Role of sustainable heat sources in transition towards fourth generation district heating – A review

This article reviews the challenges confronted by such integration, investigating the technical and non-technical difficulties associated with the exploitation of solar thermal, waste heat, geothermal, and biomass energy sources into district heating systems.

As an integrated part of future sustainable energy systems, district heating has been widely established as a convenient solution to provide energy-efficient space heating and sanitary hot water. In the pathway towards decarbonization of district heating, its 4th generation enables integration of high shares of renewable energy sources and waste heat.

The study reveals that although solar thermal district heating is a mature technology, optimization of solar field size, location and collector type is still an active research field. In application of waste heat, distance between heat sources and users is often a barrier. Moreover, low-temperature waste heat and low-enthalpy geothermal sources require application of heat pumps.
As regards biomass, its theoretical dispatchability is in practice limited by logistical challenges and low flexibility of biomass boilers, mostly relegating it to cover base load only.

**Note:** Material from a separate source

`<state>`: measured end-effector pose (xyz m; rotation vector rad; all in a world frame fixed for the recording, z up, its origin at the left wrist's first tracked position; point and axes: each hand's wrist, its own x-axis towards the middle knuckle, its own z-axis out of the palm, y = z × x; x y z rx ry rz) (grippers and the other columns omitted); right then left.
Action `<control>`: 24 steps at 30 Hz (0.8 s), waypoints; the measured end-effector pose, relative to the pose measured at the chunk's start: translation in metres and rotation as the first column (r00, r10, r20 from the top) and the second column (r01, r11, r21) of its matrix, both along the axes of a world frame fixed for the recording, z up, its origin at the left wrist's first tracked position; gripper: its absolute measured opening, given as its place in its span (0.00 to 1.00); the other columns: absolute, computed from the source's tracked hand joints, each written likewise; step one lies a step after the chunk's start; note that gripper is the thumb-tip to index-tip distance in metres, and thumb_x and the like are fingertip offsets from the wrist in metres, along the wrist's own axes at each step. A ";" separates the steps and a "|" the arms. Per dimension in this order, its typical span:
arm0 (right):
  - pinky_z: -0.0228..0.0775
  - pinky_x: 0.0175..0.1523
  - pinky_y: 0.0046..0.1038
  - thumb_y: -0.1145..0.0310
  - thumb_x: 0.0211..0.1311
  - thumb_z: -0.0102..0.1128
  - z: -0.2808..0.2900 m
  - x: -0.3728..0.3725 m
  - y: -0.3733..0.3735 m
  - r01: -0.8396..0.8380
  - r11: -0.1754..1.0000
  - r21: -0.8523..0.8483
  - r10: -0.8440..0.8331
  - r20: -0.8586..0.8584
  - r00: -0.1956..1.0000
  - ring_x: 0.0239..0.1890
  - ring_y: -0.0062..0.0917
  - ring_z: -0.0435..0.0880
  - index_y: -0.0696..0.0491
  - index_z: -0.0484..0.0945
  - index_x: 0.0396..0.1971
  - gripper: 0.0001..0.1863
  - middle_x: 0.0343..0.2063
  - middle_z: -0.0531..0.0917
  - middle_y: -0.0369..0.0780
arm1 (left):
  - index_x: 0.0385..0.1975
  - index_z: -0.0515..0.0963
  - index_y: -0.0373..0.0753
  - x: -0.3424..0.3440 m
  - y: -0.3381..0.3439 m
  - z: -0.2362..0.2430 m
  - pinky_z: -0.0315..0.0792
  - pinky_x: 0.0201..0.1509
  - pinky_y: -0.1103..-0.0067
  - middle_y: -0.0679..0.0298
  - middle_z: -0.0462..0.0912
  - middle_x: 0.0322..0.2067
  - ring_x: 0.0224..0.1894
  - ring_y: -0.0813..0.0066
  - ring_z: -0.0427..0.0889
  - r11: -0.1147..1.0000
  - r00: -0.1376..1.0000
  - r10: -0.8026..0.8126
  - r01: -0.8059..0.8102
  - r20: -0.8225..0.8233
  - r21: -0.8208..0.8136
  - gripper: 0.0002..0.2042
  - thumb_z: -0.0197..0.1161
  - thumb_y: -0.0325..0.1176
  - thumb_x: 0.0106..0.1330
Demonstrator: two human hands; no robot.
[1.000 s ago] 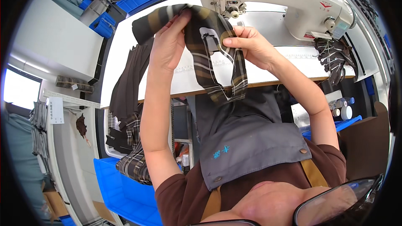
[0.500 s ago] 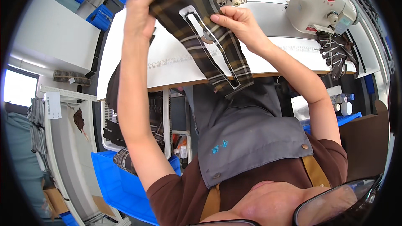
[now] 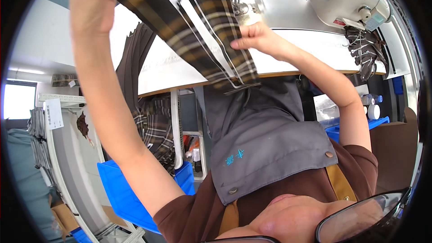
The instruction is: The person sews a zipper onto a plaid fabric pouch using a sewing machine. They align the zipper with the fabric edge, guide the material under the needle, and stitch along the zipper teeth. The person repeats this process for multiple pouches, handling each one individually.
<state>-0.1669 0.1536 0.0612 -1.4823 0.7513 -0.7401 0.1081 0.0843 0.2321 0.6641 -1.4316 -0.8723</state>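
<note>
A dark plaid fabric piece [image 3: 198,56], brown with mustard and cream lines, is stretched between my two hands. A long narrow slot with a white border runs down its middle, and a white surface shows through it. My left hand [image 3: 92,9] grips the upper left corner, partly cut off by the top of the view. On the right edge, my right hand [image 3: 258,40] pinches the cloth, thumb on top. The lower end of the piece hangs at the table's front edge, over my grey apron [image 3: 274,144]. Behind my right hand stands a sewing machine [image 3: 348,2].
The white worktable [image 3: 297,58] has a wooden front edge. Dark brown strips [image 3: 366,51] lie at its right end. Dark brown cloth [image 3: 135,63] and plaid cloth [image 3: 157,126] hang at the left, above a blue bin [image 3: 123,193]. Bottles [image 3: 372,110] stand at the lower right.
My left hand has swung left and up, drawing the plaid piece with it. My right hand has come slightly lower. Dark brown and plaid cloth at the table's left now shows more fully.
</note>
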 end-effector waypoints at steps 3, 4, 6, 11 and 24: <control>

Thus, biomass does not appear to be a long-term solution for heating purposes, also considering its competing use to produce biofuels (needed for sectors more difficult to decarbonize).
Lastly, application of seasonal storage coupled with heat pumps is expected to play a crucial role in maximizing renewable energy use, but its sizing and integration requires dynamic analysis of heat demand as well as of charging and discharging temperatures.

Authors: A.M.Jodeiri, S.Buffa and M.Cozzini(EURAC), M.J.Goldsworthy (CSIRO)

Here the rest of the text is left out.